Furthermore, Brunborg explained:

{Citation Start} "People who are missing and believed to be dead should not be able to vote. So when we had this complete list of people who were registered to vote in 1997 and 1998, we wanted to make a comparison to see if there were, in fact, people believed to be missing who were registered to vote. So we did a very careful comparison, and we found nine names that we believe are unique and that are appearing on both lists of missing persons and the list of voters. So there is an error somewhere.

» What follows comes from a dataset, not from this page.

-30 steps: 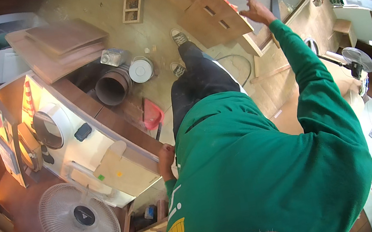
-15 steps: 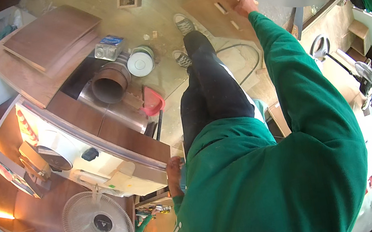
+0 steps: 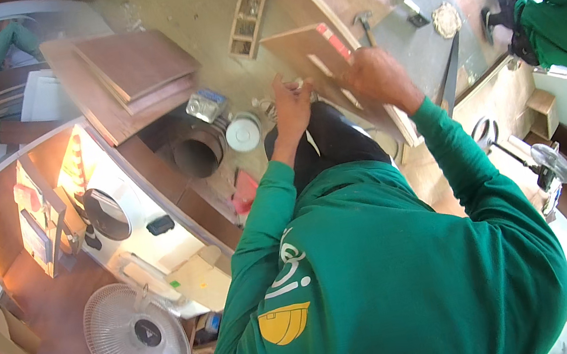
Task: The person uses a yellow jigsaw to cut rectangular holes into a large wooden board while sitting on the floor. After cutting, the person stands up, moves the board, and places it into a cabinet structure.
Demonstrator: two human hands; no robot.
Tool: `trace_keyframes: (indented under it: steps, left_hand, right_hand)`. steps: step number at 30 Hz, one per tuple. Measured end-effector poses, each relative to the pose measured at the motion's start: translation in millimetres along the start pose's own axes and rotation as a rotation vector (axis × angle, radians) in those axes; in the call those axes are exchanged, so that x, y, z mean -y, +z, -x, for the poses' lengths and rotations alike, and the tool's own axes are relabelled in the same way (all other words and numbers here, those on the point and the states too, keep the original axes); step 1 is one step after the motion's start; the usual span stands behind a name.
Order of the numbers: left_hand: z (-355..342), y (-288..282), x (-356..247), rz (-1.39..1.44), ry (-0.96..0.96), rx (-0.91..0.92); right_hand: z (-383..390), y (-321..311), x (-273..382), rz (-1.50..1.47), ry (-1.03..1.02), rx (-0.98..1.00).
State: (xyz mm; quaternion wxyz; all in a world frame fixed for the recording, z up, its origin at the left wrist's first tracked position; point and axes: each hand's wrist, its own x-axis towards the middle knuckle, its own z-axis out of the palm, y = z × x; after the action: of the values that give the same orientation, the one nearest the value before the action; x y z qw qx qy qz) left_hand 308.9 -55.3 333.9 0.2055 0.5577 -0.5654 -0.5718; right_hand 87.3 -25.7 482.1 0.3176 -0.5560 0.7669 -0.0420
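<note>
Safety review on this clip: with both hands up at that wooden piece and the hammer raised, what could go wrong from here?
1. The left hand rests at the edge of the wooden panel close to the right hand gripping the hammer; a missed swing could hit the fingers.
2. The open pipe, round white lid and red item lie on the floor by the feet; likely trip hazards.

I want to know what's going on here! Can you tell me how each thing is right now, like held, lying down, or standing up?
Left hand: open, fingers on the wooden panel's edge.
Right hand: closed around the hammer handle.
Hammer: held, head pointing away, above the panel.
Wooden panel: tilted, steadied by the left hand.
Bucket: lying on its side, mouth open.
Round white lid: lying flat on the floor.
Fan: blades not blurred.
</note>
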Motion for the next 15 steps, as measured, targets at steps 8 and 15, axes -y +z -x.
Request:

Either these are not really missing persons, they are survivors, or somebody misused their identities because they knew they were dead, so they misused their identities, perhaps to get extra -- additional political influence, to vote twice. Or third, there is a mix-up due to data problems and so on. But the conclusion is that the number was very small. Nine, that is less than -- that is about one-tenth of a per cent. To be on the safe side, we subtracted these names, although it is not certain that these are survivors.... We asked the ICRC whether they knew about people who had survived, who they later learned to be survivors and not dead on the list of missing persons since January 1997. And they told us there were six persons out of 7.000, but they would not reveal their identities to us. So to be on the safe side, we subtracted another six persons from the total number. We could not delete those from the list that was also submitted to the court, because we didn't know their identities. In this way we ended up with 7,475." {Citation End}

Asked "how reliable do you think this number of 7.475 missing persons is it?", Helge Brunborg responded: "We think that the number is very reliable as a minimum estimate... the number could easily be higher because there were records that we excluded to be on the safe side."

As of July 2009, the DNA results of the International Commission on Missing Persons (ICMP) support an estimate of 8,100 Srebrenica genocide victims. So far, the identities of 6,186 genocide victims have been revealed by the DNA analysis.